WHAT YOU ARE ASKED TO DO:
You are asked to reproduce the listing exactly and to omit its pictures.

DATASET CONTENT:
-*-

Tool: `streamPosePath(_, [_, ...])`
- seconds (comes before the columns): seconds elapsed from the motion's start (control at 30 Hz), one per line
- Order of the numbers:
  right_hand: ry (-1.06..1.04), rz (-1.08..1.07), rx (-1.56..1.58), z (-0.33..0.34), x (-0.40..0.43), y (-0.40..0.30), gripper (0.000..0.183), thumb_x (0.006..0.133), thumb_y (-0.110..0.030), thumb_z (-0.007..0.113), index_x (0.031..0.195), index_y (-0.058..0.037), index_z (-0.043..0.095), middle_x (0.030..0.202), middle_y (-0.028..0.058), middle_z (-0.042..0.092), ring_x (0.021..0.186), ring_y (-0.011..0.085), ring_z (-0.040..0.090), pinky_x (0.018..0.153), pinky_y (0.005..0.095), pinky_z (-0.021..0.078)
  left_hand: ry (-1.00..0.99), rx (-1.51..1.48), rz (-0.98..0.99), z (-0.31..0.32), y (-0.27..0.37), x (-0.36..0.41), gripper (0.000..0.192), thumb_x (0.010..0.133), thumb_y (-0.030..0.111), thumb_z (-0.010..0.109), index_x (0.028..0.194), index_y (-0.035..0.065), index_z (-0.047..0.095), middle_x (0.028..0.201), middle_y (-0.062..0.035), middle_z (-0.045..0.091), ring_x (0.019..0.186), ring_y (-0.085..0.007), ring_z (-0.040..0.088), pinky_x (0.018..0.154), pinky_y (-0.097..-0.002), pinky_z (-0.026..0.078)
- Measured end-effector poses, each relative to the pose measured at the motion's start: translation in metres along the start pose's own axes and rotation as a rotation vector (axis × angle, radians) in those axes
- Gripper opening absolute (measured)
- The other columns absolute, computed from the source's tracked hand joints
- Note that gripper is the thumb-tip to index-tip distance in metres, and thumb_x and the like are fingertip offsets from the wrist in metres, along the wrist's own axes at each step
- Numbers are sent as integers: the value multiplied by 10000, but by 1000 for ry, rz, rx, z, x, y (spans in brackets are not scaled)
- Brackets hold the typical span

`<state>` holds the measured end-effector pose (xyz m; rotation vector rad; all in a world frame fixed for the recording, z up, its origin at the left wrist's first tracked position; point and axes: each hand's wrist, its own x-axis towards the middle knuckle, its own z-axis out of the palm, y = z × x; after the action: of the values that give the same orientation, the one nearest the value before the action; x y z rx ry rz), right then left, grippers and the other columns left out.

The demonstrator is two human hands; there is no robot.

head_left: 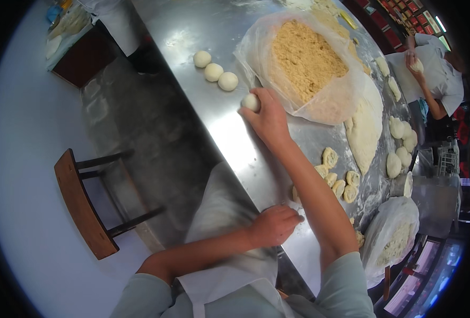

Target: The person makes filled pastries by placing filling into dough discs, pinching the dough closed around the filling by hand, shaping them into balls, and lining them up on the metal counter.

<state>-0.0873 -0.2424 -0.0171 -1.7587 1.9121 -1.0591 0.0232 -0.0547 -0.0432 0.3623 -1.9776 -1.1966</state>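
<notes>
My right hand (pixel 269 115) reaches out over the steel table and grips a smooth white dough ball (pixel 251 102) between thumb and fingers. Just beyond it, three similar dough balls (pixel 214 72) sit in a slanting row. Close to my apron, my left hand (pixel 276 225) is at the table's near edge with its fingers curled; whether it holds anything is hidden. A clear plastic bag (pixel 255 47) of crumbly tan filling (pixel 308 59) lies beside my right hand. Several small filled dough pieces (pixel 338 187) rest past my right forearm.
A flat dough sheet (pixel 364 131) lies beyond the filling bag. Several dough lumps (pixel 402 139) and a second bag of pale filling (pixel 396 242) are farther right. Across the table a person (pixel 438 75) holds dough. A wooden chair (pixel 86 206) stands left of the table.
</notes>
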Motion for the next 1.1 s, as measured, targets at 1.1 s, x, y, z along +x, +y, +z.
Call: streamPosePath(1.1, [230, 460, -69, -146, -131, 87, 313, 837, -161, 774, 964, -11, 531, 828, 106, 635, 726, 188, 591, 681, 340, 491, -6, -92, -202, 0, 10, 7, 174, 888, -55, 632, 1027, -2, 723, 885, -104, 713, 774, -225, 674, 718, -313, 544])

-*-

TASK OUTPUT:
Tool: `streamPosePath(_, [_, ...])`
- seconds (comes before the columns): seconds elapsed from the motion's start (control at 30 Hz), one per line
- Order of the numbers:
  right_hand: ry (-1.06..1.04), rz (-1.08..1.07), rx (-1.56..1.58), z (-0.33..0.34), x (-0.40..0.43), y (-0.40..0.30), gripper (0.000..0.183), thumb_x (0.006..0.133), thumb_y (-0.110..0.030), thumb_z (-0.007..0.113), index_x (0.031..0.195), index_y (-0.058..0.037), index_z (-0.043..0.095), middle_x (0.030..0.202), middle_y (-0.028..0.058), middle_z (-0.042..0.092), ring_x (0.021..0.186), ring_y (-0.011..0.085), ring_z (-0.040..0.090), pinky_x (0.018..0.153), pinky_y (0.005..0.095), pinky_z (-0.021..0.078)
  left_hand: ry (-1.00..0.99), rx (-1.51..1.48), rz (-0.98..0.99), z (-0.31..0.32), y (-0.27..0.37), x (-0.36..0.41), gripper (0.000..0.192), thumb_x (0.010..0.133), thumb_y (-0.030..0.111), thumb_z (-0.010..0.109), index_x (0.028..0.194), index_y (-0.035..0.065), index_z (-0.047..0.095), middle_x (0.028..0.201), middle_y (-0.062..0.035), middle_z (-0.045..0.091), ring_x (0.019..0.186), ring_y (-0.085..0.007), ring_z (-0.040..0.088), pinky_x (0.018..0.154), pinky_y (-0.097..-0.002), pinky_z (-0.026..0.078)
- Measured end-effector poses, each relative to the pose measured at the motion's start: translation in metres along the start pose's own axes and rotation as a rotation vector (axis × angle, radians) in those axes
- Gripper opening absolute (measured)
- The other columns absolute, computed from the source's tracked hand joints
- Note that gripper is the thumb-tip to index-tip distance in metres, and thumb_x and the like are fingertip offsets from the wrist in metres, along the wrist's own axes at each step
- Numbers are sent as integers: the value multiplied by 10000, but by 1000 for ry, rz, rx, z, x, y (spans in brackets are not scaled)
- Brackets hold the typical span

`<state>` holds the measured end-effector pose (xyz m; rotation vector rad; all in a world frame fixed for the recording, z up, its origin at the left wrist's first tracked position; point and axes: each hand's wrist, its own x-axis towards the middle knuckle, its own z-axis out of the palm, y = z × x; after the action: of the values that give the same orientation, the one nearest the value before the action; x y z rx ry rz), right then left, grippers and the other columns left out.

The demonstrator is two human hands; there is no robot.

head_left: 

Target: The person makes filled pastries by placing filling into dough discs, pinching the dough closed around the filling by hand, shaping them into balls, and lining them up on the metal counter.

<state>-0.0873 -0.2424 -0.0171 -1.7587 1.9121 -1.0591 0.0232 -0.0547 -0.0432 0.3623 -1.9776 -1.1966</state>
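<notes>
My right hand (pixel 269 115) reaches out over the steel table and grips a smooth white dough ball (pixel 251 102) between thumb and fingers. Just beyond it, three similar dough balls (pixel 214 72) sit in a slanting row. Close to my apron, my left hand (pixel 276 225) is at the table's near edge with its fingers curled; whether it holds anything is hidden. A clear plastic bag (pixel 255 47) of crumbly tan filling (pixel 308 59) lies beside my right hand. Several small filled dough pieces (pixel 338 187) rest past my right forearm.
A flat dough sheet (pixel 364 131) lies beyond the filling bag. Several dough lumps (pixel 402 139) and a second bag of pale filling (pixel 396 242) are farther right. Across the table a person (pixel 438 75) holds dough. A wooden chair (pixel 86 206) stands left of the table.
</notes>
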Motion for the next 1.1 s, as measured, targets at 1.1 s, x, y, z along +x, +y, +z.
Call: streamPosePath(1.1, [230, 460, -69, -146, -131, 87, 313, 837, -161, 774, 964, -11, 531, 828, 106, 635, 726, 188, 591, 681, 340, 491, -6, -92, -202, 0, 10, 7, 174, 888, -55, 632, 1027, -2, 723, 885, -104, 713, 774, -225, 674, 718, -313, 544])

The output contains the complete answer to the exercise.